Why do you think motherboards were so important during P45 days? Everyone was looking for a cherry board that could do 600mhz FSB. They were few and far between.

I honestly wouldn't know, I ran a socket 754 AMD rig from 2005-2011. So I missed the 775/P45 days entirely and didn't build with a 775 board (G33 chipset aka the P35's little brother) until 2011, didn't use a P45 board until 2013.
 
I could see that if it's the P5QL Pro. (P43 version)

Is P43 a defective P45?

All boards are different. You would that even the better boards would be consistent but they are not.
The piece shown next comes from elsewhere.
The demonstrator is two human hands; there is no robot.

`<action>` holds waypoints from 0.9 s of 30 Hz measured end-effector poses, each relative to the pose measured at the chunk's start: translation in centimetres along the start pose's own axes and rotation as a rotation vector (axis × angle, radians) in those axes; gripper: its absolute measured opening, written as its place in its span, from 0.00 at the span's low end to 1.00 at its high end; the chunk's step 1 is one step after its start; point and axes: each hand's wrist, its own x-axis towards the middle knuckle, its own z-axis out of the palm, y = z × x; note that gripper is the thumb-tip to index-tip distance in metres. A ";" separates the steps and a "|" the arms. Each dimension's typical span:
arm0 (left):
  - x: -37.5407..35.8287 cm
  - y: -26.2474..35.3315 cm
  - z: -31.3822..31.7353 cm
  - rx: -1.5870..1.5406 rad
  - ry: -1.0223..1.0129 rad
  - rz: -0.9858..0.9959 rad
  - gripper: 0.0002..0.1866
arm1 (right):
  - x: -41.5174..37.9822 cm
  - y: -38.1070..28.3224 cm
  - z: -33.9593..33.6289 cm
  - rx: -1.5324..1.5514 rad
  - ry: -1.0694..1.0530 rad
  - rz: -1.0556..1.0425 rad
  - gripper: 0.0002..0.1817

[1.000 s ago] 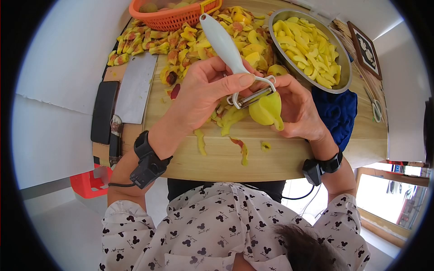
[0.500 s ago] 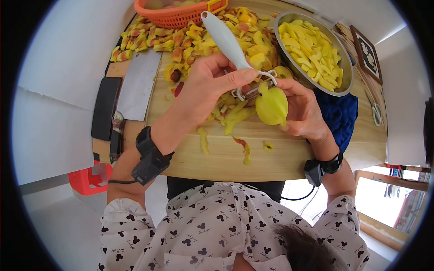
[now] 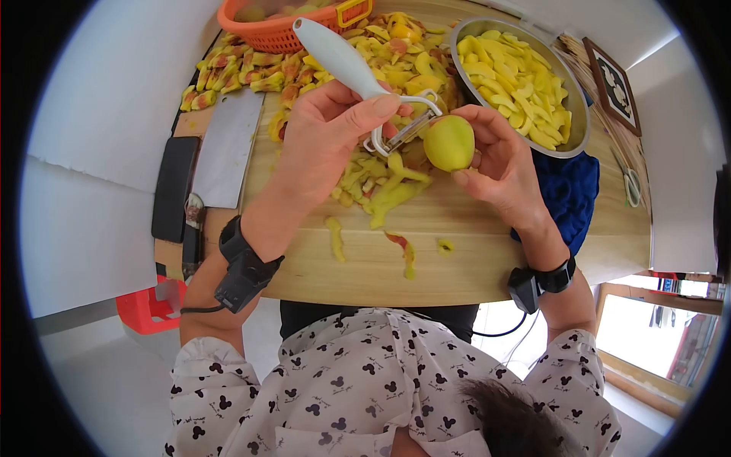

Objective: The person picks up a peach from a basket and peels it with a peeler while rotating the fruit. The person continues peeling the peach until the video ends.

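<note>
My left hand (image 3: 335, 126) is closed around a peeler (image 3: 340, 57) with a pale grey-blue handle, its handle end tilted up to the left. The metal blade sits just left of a round yellow-green peach (image 3: 448, 143), whose visible side looks peeled. Fingers and thumb of my right hand (image 3: 499, 160) grip this peach from the right. Beneath both hands lies a pile of yellow-green peel strips (image 3: 392, 190) on the wooden table (image 3: 365, 286). A thin red and yellow peel strip (image 3: 403, 251) lies nearer the front edge.
A metal bowl (image 3: 582, 114) of yellow slices stands at the back right, by a blue cloth (image 3: 563, 198) and scissors (image 3: 632, 183). An orange basket (image 3: 278, 34) sits at the back left, beyond yellow-red fruit pieces (image 3: 228, 65). A black phone (image 3: 175, 189) lies left.
The peeler and my left hand have shifted left, off the peach. My right hand has lifted and turned the peach, and the strip hanging from it no longer shows.
</note>
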 end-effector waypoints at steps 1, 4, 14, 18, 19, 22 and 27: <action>0.0 0.1 -0.1 -0.004 -0.002 0.004 0.12 | 0.0 0.0 -0.1 0.004 0.001 0.017 0.32; 0.2 -0.1 -0.2 0.018 0.004 0.008 0.12 | 0.0 0.0 -0.1 0.038 -0.007 0.015 0.31; -1.0 0.2 1.8 0.197 -0.016 0.026 0.13 | -0.2 -0.2 0.5 0.069 0.013 0.038 0.33; -1.2 -0.7 1.8 0.165 -0.093 0.027 0.14 | -0.3 -0.2 0.6 0.064 0.011 0.063 0.33; -1.2 -0.8 1.8 0.165 -0.108 0.024 0.15 | -0.3 -0.2 0.6 0.058 0.008 0.068 0.32; -1.3 -0.8 1.9 0.179 -0.115 0.025 0.15 | -0.3 -0.2 0.6 0.073 -0.001 0.066 0.32; -1.3 -0.7 2.0 0.182 -0.134 0.018 0.15 | -0.3 -0.1 0.6 0.054 0.006 0.066 0.31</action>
I had one P5Q-Pro that would do 533mhz but not 500mhz if you can believe that. I also had a UD3P that would hit 476mhz but not 445mhz. All these numbers were with the same chip.
 
Try one stick of mem at a time, and sometimes just swapping places between the two dimms will make the difference My old sdram is like that

Already tried. I tried single stick, tried each slot on the board. My memory just happens to be one of those kinds that likes a specific stick in the main DIMM slot (if I put the other stick in the first slot it won't boot most of the time unless I manually set the voltage, if I switch the two though it runs fine).
 
I started testing this CPU again.

Seems my EP45-UD3P was the weak link last time, as my Evga 780i SLI is doing much better so far.